21 Why Does a Sentence Changing Just One Line Lock So Much #

In the previous article, I introduced the concepts of gap lock and next-key lock, but did not explain the locking rules. It can be difficult to understand the concept of gap lock, especially when combined with row lock, it is easy to make mistakes in determining whether there will be lock waits.

So today, let’s start with these locking rules.

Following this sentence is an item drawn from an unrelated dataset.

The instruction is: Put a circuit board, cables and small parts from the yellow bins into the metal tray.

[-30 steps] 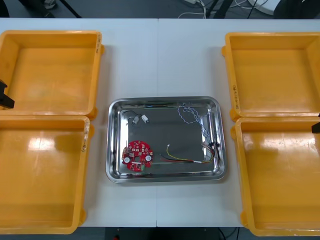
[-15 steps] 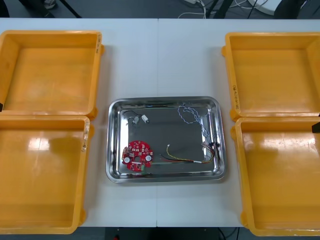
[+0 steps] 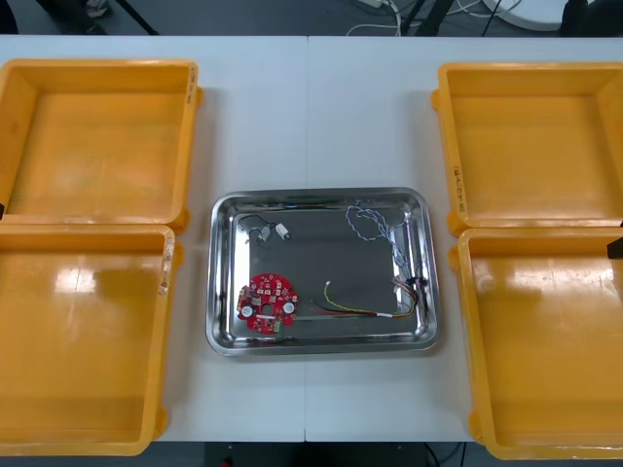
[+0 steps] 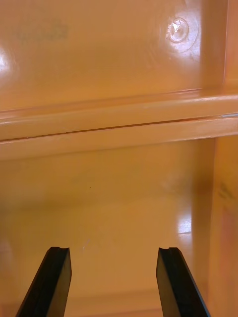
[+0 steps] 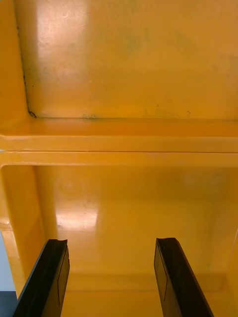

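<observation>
Your light surface point(image 3: 321, 117) carries the metal tray point(image 3: 222, 331) between yellow bins point(image 3: 97, 146) cut off at the edges. It holds the circuit board point(image 3: 269, 302), cables point(image 3: 375, 226) and small metal parts point(image 3: 273, 232). The bin-rim markings are unreadable. From the left wrist, your left gripper point(image 5: 111, 242) is spread wide and empty above two bins' meeting rims. From the right wrist, your right gripper point(image 4: 113, 250) is the same.

Left fingers point(image 5: 49, 277): black, flat, narrowing toward notched tips; right fingers point(image 4: 52, 282) same.
</observation>
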Available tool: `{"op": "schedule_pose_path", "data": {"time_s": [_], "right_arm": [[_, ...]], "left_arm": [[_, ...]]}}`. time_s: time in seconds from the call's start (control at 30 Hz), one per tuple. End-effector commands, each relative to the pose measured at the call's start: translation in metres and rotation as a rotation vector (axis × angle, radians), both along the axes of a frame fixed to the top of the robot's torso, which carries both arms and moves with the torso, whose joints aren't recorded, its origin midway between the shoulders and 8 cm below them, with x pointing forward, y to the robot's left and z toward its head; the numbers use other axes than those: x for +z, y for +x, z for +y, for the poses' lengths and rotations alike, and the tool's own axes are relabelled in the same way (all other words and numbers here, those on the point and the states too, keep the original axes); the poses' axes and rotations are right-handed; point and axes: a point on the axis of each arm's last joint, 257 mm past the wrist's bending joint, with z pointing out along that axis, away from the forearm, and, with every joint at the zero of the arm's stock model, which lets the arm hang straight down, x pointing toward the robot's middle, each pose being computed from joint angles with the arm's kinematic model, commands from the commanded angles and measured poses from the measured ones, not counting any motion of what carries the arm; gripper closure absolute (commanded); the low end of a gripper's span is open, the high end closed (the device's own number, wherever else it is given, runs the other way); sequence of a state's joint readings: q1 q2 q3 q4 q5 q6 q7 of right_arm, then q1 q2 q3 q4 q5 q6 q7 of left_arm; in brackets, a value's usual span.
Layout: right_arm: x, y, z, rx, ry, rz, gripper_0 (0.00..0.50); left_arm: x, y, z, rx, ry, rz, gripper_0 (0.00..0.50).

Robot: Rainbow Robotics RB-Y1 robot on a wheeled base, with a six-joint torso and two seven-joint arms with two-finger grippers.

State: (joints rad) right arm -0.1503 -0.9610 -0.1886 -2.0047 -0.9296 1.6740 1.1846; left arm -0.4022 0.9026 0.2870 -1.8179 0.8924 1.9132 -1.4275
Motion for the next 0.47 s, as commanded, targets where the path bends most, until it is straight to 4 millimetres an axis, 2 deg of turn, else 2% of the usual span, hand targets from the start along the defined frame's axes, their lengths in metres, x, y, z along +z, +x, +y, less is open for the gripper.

First of all, let me explain that I haven’t seen similar summaries of these locking rules elsewhere. In the past, when I made judgments, I was always thinking about the implementation in the code. This time, in order to summarize the rules in a way that students who don’t look at the code can understand, I have summarized them again after reviewing the code temporarily. Therefore, these rules have the following two premises:

The locking strategy may change in future versions of MySQL, so these rules only apply to the latest versions so far, specifically 5.x series <= 5.7.24, 8.0 series <= 8.0.13.
If anyone finds a bad case during verification, please point it out and I will add it to this article so that all students learning this column together can benefit.

Because gap lock is only effective under the REPEATABLE READ isolation level, for the descriptions in the following of this article, unless otherwise specified, the default is REPEATABLE READ isolation level.

The locking rules I have summarized include two principles, two optimizations, and one bug.

Principle 1: The basic unit of locking is the next-key lock. I hope you remember that the next-key lock is a half-open interval.
Principle 2: Only objects accessed during the lookup process are locked.
Optimization 1: For equality queries on indexes, when locking a unique index, the next-key lock degrades to a row lock.
Optimization 2: For equality queries on indexes, when traversing to the right and the last value does not satisfy the equality condition, the next-key lock degrades to a gap lock.
A bug: Range queries on unique indexes will access until the first value that does not satisfy the condition.

Let me take the table “t” from the previous article as an example and explain these rules to you. The table “t” is created and initialized with the following statements.

CREATE TABLE `t` (
  `id` int(11) NOT NULL,
  `c` int(11) DEFAULT NULL,
  `d` int(11) DEFAULT NULL,
  PRIMARY KEY (`id`),
  KEY `c` (`c`)
) ENGINE=InnoDB;

insert into t values(0,0,0),(5,5,5),
(10,10,10),(15,15,15),(20,20,20),(25,25,25);

The next examples are mainly explained with the help of pictures, so I suggest you refer to the text while looking at the pictures. Some examples may be “mind-blowing,” so I recommend that you try it out yourself after reading the article.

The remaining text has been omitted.